Government sources told British media the attackers had been flagged by the domestic security service, MI5, several years ago but were assessed not to pose a terror threat.
Prime Minister David Cameron declined to comment on the claims but said investigations would review the actions of police and intelligence agencies in the run-up to the attack.
“The point that the two suspects in this horrific attack were known to the security services has been widely reported,” he told reporters outside 10 Downing Street. “You would not expect me to comment on this when a criminal investigation is ongoing but what I can say is this, as is the normal practice in these sorts of cases the Independent Police Complaints Commission will be able to review the actions of the police and the Intelligence and Security Committee [a parliamentary oversight body] will be able to do the same for the wider agencies.”
After the last Islamist terror attack in London, the deadly July 2005 train and bus bombings, MI5 was criticized for failing to prevent the attack after it was learned that it had dropped surveillance on two of the suicide bombers a year earlier because they were viewed as peripheral to a separate terror plot being investigated and it could not justify diverting resources.
Procedures were reviewed and changes made, and MI5 has been credited with foiled a number of serious terror plots over the ensuing years.
One of the two men arrested in Woolwich has been named as Michael Adebolajo, a British-born convert to Islam. He is the man who was filmed after the attack, carrying bloodied knives and railing against the British government.
“By Allah, we swear by almighty Allah we will never stop fighting you until you leave us alone,” he said on camera. “Tell them to bring our troops back so we can, so you can all live in peace.”
The attackers stayed on the scene of the killing, evidently relishing the attention and making no attempt to leave before police arrived.

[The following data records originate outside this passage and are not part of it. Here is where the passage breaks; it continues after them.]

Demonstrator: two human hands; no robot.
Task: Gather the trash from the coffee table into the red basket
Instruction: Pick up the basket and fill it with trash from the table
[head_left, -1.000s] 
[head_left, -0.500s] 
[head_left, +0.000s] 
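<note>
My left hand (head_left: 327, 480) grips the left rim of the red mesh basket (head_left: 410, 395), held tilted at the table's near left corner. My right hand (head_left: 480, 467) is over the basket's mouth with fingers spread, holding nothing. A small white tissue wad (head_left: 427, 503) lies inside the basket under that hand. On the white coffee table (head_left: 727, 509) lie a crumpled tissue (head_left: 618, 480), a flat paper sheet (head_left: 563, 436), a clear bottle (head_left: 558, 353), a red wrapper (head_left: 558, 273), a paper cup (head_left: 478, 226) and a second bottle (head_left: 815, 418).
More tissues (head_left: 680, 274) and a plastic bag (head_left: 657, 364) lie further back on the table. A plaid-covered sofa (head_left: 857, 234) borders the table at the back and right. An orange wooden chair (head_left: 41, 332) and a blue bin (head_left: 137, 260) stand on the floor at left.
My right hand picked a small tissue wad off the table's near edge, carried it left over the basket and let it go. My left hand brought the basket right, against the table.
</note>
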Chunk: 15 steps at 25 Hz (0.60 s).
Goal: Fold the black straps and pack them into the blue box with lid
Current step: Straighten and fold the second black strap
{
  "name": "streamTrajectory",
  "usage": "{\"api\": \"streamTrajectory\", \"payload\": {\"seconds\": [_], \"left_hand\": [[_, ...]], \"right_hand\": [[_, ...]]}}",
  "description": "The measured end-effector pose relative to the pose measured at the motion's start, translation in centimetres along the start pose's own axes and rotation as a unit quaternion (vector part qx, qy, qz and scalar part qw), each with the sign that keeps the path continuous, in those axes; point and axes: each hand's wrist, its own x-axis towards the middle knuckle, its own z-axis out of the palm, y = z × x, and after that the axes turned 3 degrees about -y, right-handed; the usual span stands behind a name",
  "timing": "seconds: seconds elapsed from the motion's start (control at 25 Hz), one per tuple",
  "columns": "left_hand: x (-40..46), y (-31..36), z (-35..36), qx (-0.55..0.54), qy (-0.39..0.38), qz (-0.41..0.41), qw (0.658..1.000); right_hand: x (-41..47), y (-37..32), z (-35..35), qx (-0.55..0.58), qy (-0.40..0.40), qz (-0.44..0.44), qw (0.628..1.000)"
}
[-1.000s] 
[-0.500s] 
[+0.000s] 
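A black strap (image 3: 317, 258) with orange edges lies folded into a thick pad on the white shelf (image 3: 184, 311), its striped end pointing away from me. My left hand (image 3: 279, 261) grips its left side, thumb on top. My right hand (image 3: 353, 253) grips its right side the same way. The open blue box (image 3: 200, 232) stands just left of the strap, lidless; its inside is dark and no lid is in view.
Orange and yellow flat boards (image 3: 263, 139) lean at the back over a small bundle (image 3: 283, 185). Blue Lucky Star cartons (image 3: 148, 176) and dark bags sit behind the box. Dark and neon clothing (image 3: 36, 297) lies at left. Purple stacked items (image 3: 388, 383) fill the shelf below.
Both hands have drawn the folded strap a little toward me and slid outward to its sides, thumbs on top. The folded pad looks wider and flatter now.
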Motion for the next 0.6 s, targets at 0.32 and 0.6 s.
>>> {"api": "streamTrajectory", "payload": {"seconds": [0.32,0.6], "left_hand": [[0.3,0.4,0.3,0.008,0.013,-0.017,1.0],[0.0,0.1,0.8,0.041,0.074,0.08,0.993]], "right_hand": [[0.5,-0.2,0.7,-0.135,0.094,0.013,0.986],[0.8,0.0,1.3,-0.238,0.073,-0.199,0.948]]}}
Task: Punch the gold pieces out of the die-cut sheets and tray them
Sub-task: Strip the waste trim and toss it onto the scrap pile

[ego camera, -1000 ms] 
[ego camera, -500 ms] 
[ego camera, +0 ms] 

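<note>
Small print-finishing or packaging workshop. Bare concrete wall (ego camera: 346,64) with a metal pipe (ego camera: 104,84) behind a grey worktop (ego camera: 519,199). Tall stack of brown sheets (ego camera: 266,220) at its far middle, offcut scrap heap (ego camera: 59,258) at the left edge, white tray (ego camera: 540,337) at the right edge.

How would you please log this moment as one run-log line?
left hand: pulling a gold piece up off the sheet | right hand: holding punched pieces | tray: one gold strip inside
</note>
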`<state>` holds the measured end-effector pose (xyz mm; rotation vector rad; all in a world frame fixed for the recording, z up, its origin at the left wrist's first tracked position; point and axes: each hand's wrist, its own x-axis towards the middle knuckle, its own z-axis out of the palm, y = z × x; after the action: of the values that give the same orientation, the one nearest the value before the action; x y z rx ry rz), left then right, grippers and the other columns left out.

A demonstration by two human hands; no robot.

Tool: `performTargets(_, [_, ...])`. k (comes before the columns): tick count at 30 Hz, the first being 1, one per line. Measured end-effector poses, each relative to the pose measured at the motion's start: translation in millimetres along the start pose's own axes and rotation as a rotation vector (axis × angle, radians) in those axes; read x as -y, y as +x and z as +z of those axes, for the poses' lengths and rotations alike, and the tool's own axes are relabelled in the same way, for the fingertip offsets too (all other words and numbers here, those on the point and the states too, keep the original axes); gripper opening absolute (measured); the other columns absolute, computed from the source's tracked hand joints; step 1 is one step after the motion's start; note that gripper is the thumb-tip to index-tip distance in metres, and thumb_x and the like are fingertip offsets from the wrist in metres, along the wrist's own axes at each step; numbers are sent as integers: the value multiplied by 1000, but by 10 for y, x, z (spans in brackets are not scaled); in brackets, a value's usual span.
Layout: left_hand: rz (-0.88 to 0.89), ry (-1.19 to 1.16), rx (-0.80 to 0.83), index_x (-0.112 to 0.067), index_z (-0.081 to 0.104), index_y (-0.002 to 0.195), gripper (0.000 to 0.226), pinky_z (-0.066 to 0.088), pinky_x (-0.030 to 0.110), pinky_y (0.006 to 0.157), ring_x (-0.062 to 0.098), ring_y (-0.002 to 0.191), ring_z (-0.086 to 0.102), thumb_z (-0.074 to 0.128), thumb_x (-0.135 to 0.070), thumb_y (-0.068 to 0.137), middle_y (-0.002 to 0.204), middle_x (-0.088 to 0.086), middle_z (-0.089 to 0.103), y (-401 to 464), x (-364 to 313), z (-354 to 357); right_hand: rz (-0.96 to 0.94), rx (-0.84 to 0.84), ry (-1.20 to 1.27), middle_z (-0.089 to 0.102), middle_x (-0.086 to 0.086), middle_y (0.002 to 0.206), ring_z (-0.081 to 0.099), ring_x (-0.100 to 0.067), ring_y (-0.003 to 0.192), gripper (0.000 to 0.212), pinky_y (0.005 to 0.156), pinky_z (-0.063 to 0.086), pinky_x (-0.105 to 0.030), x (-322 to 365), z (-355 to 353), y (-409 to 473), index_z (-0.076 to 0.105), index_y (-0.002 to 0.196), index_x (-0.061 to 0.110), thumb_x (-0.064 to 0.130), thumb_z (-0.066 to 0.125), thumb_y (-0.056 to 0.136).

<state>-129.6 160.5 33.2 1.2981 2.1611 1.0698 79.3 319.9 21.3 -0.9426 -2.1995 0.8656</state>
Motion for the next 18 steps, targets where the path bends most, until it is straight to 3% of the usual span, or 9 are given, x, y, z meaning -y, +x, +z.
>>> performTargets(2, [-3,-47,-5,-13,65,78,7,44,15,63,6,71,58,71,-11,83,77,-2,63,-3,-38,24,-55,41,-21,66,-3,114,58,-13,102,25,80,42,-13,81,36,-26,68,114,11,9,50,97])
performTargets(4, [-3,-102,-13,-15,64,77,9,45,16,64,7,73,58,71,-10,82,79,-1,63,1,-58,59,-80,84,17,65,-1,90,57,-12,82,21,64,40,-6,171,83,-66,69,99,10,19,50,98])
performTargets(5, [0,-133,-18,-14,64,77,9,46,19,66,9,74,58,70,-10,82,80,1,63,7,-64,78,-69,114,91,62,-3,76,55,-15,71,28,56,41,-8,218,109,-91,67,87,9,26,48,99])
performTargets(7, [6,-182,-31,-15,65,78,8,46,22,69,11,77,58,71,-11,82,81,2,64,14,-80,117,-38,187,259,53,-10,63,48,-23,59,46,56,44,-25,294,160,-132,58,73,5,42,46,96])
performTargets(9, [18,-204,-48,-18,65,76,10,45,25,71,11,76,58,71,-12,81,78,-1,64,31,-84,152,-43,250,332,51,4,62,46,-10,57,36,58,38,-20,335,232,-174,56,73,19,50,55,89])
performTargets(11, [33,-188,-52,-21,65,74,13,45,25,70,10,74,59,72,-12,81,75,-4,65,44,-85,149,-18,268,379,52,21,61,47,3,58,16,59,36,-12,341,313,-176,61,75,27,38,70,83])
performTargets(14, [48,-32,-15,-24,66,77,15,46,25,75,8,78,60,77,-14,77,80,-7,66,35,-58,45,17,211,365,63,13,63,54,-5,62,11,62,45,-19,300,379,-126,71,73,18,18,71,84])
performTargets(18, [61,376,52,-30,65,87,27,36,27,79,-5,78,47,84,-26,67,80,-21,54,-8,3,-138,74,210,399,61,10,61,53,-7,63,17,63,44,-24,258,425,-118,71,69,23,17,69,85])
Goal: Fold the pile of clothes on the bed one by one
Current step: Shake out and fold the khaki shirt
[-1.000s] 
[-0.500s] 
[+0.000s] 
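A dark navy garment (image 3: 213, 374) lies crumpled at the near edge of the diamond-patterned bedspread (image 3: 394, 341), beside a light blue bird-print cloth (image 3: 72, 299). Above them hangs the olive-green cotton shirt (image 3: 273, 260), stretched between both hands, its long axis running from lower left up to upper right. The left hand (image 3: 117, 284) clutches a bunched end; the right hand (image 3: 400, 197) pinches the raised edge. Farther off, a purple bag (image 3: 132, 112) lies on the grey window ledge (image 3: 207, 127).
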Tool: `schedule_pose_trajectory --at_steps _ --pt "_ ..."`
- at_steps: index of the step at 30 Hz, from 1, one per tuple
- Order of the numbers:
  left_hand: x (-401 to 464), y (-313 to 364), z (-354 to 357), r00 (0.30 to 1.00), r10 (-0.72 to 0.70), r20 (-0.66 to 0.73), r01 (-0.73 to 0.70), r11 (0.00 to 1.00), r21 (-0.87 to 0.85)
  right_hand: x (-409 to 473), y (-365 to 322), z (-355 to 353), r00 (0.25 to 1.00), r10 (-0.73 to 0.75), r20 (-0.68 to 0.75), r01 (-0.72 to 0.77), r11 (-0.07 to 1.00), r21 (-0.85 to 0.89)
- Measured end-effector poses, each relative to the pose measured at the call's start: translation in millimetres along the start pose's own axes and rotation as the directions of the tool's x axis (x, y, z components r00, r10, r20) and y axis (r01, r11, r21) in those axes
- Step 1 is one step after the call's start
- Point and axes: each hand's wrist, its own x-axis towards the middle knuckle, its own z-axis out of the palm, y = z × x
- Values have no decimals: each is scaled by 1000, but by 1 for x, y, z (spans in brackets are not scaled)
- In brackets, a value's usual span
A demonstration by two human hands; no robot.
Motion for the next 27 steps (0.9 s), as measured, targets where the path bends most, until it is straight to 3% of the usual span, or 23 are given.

The father of a two year-old old was not in uniform at the time of the attack, but was wearing a T-shirt promoting a charity for wounded veterans.
The charity, Help for Heroes, reported a surge of website traffic and donations after the attack.
Speaking in Downing Street, Cameron said the attack was not just directed at “our British way of life.”
“It was also a betrayal of Islam – and of the Muslim communities who give so much to our country,” he said. “There is nothing in Islam that justifies this truly dreadful act.”
The Muslim Council of Britain condemned the attack, calling it “a truly barbaric act that has no basis in Islam.”
“We call on all our communities, Muslim and non-Muslim, to come together in solidarity to ensure the forces of hatred do not prevail,” said the council, an umbrella group of organizations, charities and mosques.
Choudary, who describes himself as a lecturer in shari’a, ran a group called al-Muhajiroun (“The Emigrants”) along with a Syrian-born cleric and U.K. Shari’a Court “judge,” Omar Bakri Mohammed. It was banned, and Bakri was barred from Britain after the 2005 London bombings for his vocal support for jihad.
Since then, Choudary has been associated with various radical organizations – essentially the same organization with different names – including al-Ghurabaa (“The Strangers”), the Savior Sect, Islam4UK and Muslims Against Crusades.
The British government banned al-Ghurabaa and the Savior Sect in 2006, Islam4UK in 2010 and Muslims Against Crusades in 2011.